● **Work to be completed**: The output is a word-for-word repeat of the listing below, free of images.

╔══

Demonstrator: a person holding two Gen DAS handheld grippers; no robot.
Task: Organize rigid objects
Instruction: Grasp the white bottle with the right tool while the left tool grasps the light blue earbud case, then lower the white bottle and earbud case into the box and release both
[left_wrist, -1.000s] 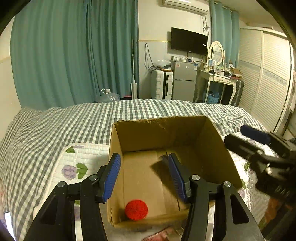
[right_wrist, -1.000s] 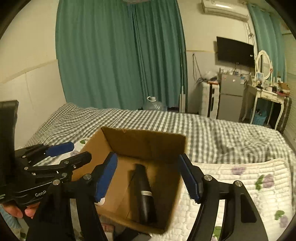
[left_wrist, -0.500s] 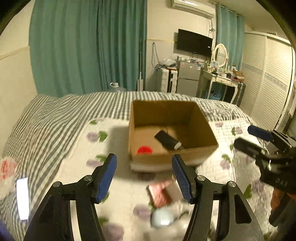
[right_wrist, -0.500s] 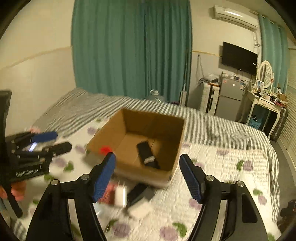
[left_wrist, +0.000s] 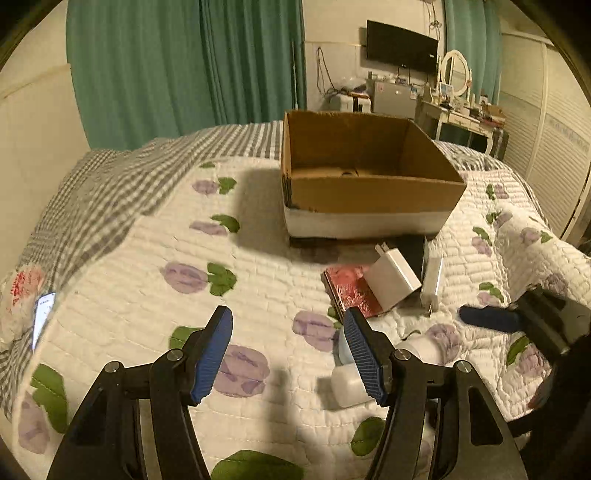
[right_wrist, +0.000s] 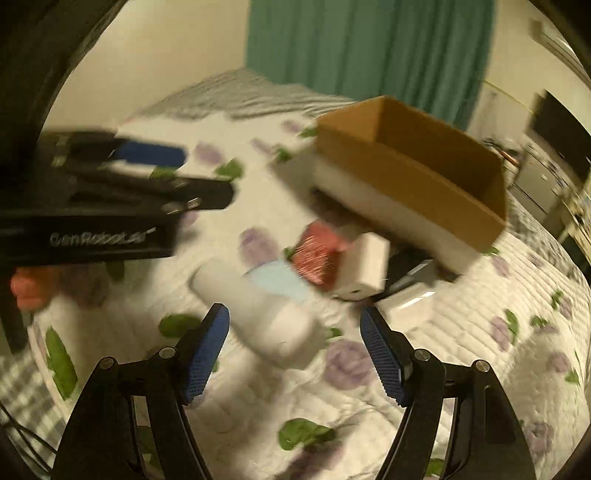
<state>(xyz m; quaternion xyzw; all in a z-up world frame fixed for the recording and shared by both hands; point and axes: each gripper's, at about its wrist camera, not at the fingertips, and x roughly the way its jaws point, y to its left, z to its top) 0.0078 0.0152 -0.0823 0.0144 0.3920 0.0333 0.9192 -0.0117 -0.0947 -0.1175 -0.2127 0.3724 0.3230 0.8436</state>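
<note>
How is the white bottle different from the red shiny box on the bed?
The white bottle is round and plain; the red shiny box is flat, with corners and glitter. The bottle lies alone between the right gripper's open fingers; the box is tucked partly under a white charger block. Both lie on the flowered quilt, outside the cardboard box.

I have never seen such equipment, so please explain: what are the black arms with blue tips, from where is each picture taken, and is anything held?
They are hand-held grippers, one in each of a person's hands, each with a camera looking along its fingers. One picture looks past the left gripper, the other, blurred, past the right gripper. Both are open and hold nothing. On the flowered quilt stands a cardboard box. Before it lie a red packet, a white box and a white bottle.
</note>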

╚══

● **Solution to this exercise**:
Demonstrator: a person holding two Gen DAS handheld grippers; no robot.
Task: Organize rigid objects
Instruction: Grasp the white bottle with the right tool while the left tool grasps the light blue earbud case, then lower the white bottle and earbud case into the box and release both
[left_wrist, -1.000s] 
[right_wrist, -1.000s] 
[left_wrist, -0.500s] 
[right_wrist, -0.500s] 
[left_wrist, +0.000s] 
[right_wrist, +0.000s] 
<state>(xyz m; quaternion xyzw; all in a z-up world frame fixed for the recording and shared by both hands; point and axes: each gripper's, at about its wrist camera, not at the fingertips, and x roughly the way its jaws point, y to its left, z to its top) 0.0078 0.0152 -0.0823 0.0144 0.3920 0.0333 0.9192 -0.0117 -0.0947 -0.1175 -0.2127 0.3724 0.3230 0.8436</state>
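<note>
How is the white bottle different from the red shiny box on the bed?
The white bottle is round and plain; the red shiny box is flat, with corners and glitter. The bottle lies alone between the right gripper's open fingers; the box is tucked partly under a white charger block. Both lie on the flowered quilt, outside the cardboard box.

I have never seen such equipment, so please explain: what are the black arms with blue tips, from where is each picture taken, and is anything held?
They are hand-held grippers, one in each of a person's hands, each with a camera looking along its fingers. One picture looks past the left gripper, the other, blurred, past the right gripper. Both are open and hold nothing. On the flowered quilt stands a cardboard box. Before it lie a red packet, a white box and a white bottle.
</note>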

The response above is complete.